◆ Work item
Search the data below for the line containing "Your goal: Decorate", then please set down that line and all remaining ones exactly as written.

◆ Available data
====================

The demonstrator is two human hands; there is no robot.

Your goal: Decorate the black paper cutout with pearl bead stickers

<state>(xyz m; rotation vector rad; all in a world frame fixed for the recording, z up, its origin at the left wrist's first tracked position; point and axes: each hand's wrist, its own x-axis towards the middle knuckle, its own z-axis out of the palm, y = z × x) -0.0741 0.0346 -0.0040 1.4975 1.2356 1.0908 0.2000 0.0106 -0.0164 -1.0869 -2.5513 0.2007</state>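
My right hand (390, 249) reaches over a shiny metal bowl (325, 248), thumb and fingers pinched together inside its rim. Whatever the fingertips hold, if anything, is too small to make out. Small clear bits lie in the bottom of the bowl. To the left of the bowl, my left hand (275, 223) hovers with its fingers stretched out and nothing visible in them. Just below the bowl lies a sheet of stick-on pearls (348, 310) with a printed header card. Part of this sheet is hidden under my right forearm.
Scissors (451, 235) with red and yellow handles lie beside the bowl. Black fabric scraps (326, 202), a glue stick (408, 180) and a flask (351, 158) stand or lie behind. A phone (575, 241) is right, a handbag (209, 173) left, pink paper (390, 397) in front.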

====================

◆ Response to the exercise
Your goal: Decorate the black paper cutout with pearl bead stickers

<state>(xyz m; rotation vector rad; all in a world frame fixed for the recording, z up, its origin at the left wrist's first tracked position; point and axes: each hand's wrist, its own x-axis towards the middle knuckle, its own z-axis out of the palm, y = z × x) -0.0741 0.0346 -0.0040 1.4975 1.2356 1.0908 0.2000 0.0106 -0.0164 -1.0869 -2.5513 0.2007</state>
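My right hand (390, 249) reaches over a shiny metal bowl (325, 248), thumb and fingers pinched together inside its rim. Whatever the fingertips hold, if anything, is too small to make out. Small clear bits lie in the bottom of the bowl. To the left of the bowl, my left hand (275, 223) hovers with its fingers stretched out and nothing visible in them. Just below the bowl lies a sheet of stick-on pearls (348, 310) with a printed header card. Part of this sheet is hidden under my right forearm.
Scissors (451, 235) with red and yellow handles lie beside the bowl. Black fabric scraps (326, 202), a glue stick (408, 180) and a flask (351, 158) stand or lie behind. A phone (575, 241) is right, a handbag (209, 173) left, pink paper (390, 397) in front.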

The given output is complete.